Version B: (foo = 1) AND (bar = 1 OR bar = 2)

The issue is especially tricky once you're constructing relations in more than one place. For instance, this should do something reasonable:

r = User.where(:foo => 1) def foo(some_relation)   some_relation.where(:bar => 1).or_where(:bar => 2) # probably expects version B SQL end foo(r) # probably expects version B SQL

but so should this: r2 = User.where(:foo => 1).where(:bar => 1) def other_foo(some_relation)   some_relation.or_where(:bar => 2) end other_foo(r2) # probably expects version A SQL

the difficulty is that the sequence of method calls on the relation are identical, they're just in different scopes.

On the other hand, isn't this sort of issue exactly why Arel has operators to combine scopes? The chained notation is alright for some things, but it's never going to be sufficient to create arbitrary SQL without a lot of fussing.

--Matt Jones

Perhaps or() and where/and (I mainly add and because it’s symmetrical with or and adds a lot of readability IMHO) could take other where() snippets? So your examples become:

r = User.where( :foo => 1 )

r = r.and( r.where( :bar => 1 ).or( :bar => 2 ))

…and…

r = User.where( :foo => 1 ).where( :bar => 1 )

r = r.or( :bar => 2 )

…respectively.

I get the feeling that those in the know are just hanging back waiting for us to tie ourselves in syntactic knots.
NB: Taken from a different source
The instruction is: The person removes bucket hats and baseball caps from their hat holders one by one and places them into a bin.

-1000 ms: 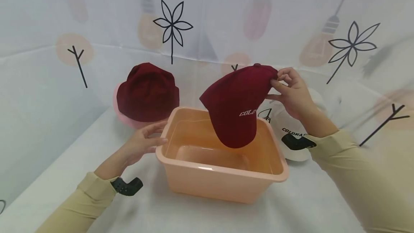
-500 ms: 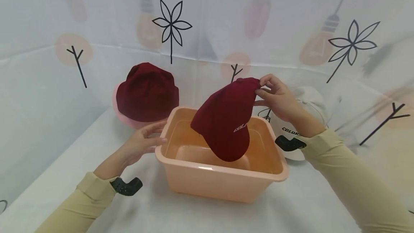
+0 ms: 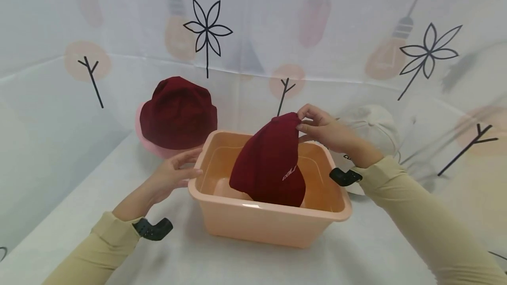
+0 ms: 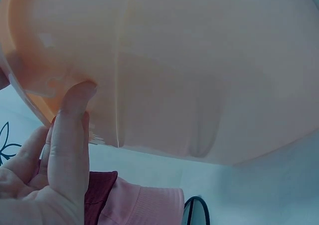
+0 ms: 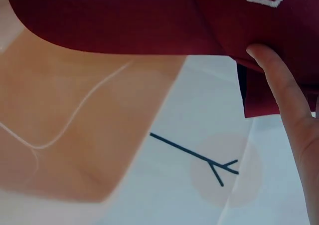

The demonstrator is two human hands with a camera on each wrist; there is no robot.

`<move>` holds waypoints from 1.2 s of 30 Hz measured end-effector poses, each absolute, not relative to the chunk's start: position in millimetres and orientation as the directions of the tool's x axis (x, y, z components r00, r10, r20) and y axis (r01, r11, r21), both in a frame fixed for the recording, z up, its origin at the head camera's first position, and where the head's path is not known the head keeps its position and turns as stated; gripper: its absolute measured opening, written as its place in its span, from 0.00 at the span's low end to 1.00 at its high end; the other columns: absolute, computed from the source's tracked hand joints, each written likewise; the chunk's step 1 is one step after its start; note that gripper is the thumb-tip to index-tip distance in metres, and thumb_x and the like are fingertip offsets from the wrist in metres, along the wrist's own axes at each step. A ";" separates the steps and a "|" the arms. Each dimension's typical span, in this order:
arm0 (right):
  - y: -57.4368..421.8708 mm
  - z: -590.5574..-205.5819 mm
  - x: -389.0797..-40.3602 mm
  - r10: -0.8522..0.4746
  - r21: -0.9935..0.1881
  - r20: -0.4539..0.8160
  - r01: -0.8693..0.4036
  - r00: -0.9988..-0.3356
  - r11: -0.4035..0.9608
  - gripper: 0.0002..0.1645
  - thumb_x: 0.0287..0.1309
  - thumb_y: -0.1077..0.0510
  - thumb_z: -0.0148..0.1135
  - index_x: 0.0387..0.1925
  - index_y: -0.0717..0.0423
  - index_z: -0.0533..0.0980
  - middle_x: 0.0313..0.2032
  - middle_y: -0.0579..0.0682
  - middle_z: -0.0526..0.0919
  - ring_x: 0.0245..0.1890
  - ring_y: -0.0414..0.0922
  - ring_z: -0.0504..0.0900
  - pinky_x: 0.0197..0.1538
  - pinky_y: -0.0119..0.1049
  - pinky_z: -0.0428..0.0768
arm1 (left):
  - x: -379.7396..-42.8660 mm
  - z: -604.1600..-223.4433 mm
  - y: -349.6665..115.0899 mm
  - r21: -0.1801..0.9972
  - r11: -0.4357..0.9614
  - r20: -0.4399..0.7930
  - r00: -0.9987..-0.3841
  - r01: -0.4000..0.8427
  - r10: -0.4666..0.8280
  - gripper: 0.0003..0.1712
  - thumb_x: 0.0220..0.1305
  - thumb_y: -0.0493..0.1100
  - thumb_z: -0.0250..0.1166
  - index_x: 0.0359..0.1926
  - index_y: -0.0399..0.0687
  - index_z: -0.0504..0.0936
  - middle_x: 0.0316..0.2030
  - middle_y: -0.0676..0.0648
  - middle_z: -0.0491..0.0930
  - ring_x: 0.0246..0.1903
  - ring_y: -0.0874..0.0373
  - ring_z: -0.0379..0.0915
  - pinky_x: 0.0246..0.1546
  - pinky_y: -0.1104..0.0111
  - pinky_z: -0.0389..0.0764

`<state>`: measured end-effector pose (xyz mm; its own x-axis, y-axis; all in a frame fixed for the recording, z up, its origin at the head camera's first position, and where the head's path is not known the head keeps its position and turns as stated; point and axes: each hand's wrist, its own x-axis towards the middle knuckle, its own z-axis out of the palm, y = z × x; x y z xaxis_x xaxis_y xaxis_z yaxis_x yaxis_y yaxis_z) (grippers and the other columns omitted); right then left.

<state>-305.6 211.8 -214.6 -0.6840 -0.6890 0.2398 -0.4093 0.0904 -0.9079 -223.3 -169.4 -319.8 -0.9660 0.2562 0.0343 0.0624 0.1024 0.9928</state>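
A dark red baseball cap (image 3: pixel 265 162) with white lettering hangs brim-down, its lower part inside the peach plastic basin (image 3: pixel 253 225). My right hand (image 3: pixel 326 131) pinches the cap's upper back edge between thumb and fingers. In the right wrist view, one finger (image 5: pixel 281 80) lies against the red cloth of the cap. My left hand (image 3: pixel 166 181) rests at the basin's left rim, fingers fairly straight along the side and thumb tip at the rim. The left wrist view shows that hand (image 4: pixel 60 155) up close against the basin's wall (image 4: pixel 164 85).
Behind left of the basin, a dark red hat (image 3: pixel 178 113) sits stacked on a pink hat (image 3: pixel 148 144). A white cap (image 3: pixel 370 122) stands at the back right, partly hidden by my right arm. A patterned cloth (image 3: pixel 245 34) forms the backdrop behind the white surface.
My right hand has moved left and down, lowering the red cap from above the basin to inside it. My left hand stays at the rim, and the basin has hardly shifted.
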 end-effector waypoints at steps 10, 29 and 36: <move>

I don’t want to derail the original thread here, which is dealing with the much more common and simple case of providing a consistent API for when to add an AND and when to combine same-name parameters.

If we postpone any thoughts of creating complex nested WHERE clauses, and in effect (probably using the IN function) limit our parenthesizing to same-name columns, then I think there’s still a lot to be gained by making the OR explicit.

Then for non-same-name columns, we just leave it up the programmer and the call order (ie. no other parenthesis).

Having where behave differently depending on whether the column was already used elsewhere in the relation is pure madness. If you do:

relation.where(:column => 1).all

All records returned by it should have 1 as the value of column, regardless of the contents of relation. Using where should filter the relation, it should always return a subset of the receiver.

FWIW, in Sequel, #where always operates as a filter (uses AND), and you can call #or if you want to use OR.